Having reached the conclusion of the 2012 proxy season, we can report that approximately:
69 percent of say-on-pay proposals passed with more than 90 percent support;
21 percent passed with between 70.1 and 90 percent support;
7 percent passed with between 50 and 70 percent support; and
3 percent (53 companies) obtained less than 50 percent support.
While the overall proportions generally are similar to last year’s results, it should be noted that in 2011 only 37 say on pay proposals obtained less than 50 percent support. Please note that these percentages follow the (For/(For + Against + Abstain)) formulation and have been rounded to the nearest percentage.
We have analyzed ISS reports and supplemental proxy filings throughout the 2012 season, and our reporting and analysis can be found in our four prior say-on- pay client mailings.1
Actions to Take Now
Based on the insights we gleaned from the 2012 season, we have the following recommendations for companies as they enter the fall compensation planning process:
1. Analyze Last Year’s Advisory Reports
As a first step, companies should analyze the reports issued by Institutional Shareholder Services (ISS), Glass Lewis and other advisory firms in 2012 with respect to the company’s 2011 executive compensation in order to better understand the concerns of those firms.
Even if the company decides not to make changes in response to those concerns, it should note in the 2013 proxy that those concerns were reviewed and considered.
If the company does make changes, it will be viewed favorably by ISS and other services if the changes are described in some detail and explicitly linked to the concerns that were raised.
2. Conduct Shareholder Outreach and Document Those Efforts
ISS made clear in its 2012 reports that it expects any company whose say-on-pay proposal failed (or passed without extremely strong support) to conduct shareholder outreach efforts and to describe these efforts thoroughly in the next proxy.
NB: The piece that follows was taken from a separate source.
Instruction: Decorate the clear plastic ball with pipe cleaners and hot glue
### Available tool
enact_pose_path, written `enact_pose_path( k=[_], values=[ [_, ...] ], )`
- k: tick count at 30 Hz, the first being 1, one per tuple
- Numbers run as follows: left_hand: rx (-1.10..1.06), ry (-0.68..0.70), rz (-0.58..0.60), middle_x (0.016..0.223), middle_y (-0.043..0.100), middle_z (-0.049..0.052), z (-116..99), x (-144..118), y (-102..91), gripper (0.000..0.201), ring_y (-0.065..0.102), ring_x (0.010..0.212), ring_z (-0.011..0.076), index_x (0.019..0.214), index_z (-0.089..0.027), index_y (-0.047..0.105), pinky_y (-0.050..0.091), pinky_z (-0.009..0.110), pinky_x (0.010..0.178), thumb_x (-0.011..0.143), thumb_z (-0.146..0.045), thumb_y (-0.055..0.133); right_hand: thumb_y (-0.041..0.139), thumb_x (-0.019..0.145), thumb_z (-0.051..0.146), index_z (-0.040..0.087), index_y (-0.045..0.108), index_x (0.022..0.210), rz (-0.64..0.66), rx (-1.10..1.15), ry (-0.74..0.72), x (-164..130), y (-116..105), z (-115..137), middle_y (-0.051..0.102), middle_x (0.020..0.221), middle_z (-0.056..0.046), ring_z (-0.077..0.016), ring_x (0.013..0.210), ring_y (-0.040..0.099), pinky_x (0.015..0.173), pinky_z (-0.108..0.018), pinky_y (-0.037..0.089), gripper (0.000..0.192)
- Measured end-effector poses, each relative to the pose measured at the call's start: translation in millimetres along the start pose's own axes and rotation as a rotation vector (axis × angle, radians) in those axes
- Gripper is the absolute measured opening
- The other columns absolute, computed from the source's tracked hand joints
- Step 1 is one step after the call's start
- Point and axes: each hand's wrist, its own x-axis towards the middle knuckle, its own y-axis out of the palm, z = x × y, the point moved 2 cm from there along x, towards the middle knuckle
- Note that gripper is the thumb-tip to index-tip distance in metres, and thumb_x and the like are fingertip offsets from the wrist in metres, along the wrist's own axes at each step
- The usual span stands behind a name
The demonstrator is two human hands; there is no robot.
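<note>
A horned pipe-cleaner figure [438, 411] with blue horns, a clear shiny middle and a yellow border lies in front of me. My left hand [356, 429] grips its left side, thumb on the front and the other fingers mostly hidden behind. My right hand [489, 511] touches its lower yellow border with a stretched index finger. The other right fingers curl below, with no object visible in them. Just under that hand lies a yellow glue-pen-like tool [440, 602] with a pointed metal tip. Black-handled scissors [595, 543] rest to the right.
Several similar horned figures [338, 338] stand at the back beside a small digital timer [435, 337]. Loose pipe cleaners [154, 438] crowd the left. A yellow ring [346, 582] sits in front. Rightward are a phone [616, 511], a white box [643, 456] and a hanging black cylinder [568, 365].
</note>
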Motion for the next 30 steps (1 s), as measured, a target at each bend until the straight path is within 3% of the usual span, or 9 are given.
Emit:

Companies in this situation should reach out to their largest shareholders to solicit reactions to the company’s existing executive compensation program, as well as views regarding any concerns raised by ISS and others. Such outreach could include making presentations via teleconference, providing written materials regarding the company’s current program and proposed changes, as well as holding in-person meetings.
3. Start Now to Prepare Proxy Disclosure With Respect to 2012
Companies should begin the proxy drafting process now by identifying those individuals who will need to provide input for the proxy, including individuals from legal, human resources, finance, stock administration and other departments, as well as external legal counsel, compensation consultants and accounting firms. Each piece of the puzzle will need to be integrated into a document that ultimately “tells the story” of the company’s executive compensation programs in a coherent and compelling manner. Companies should consider using charts, graphs and an otherwise reader-friendly presentation in order to achieve maximum clarity for the company’s message.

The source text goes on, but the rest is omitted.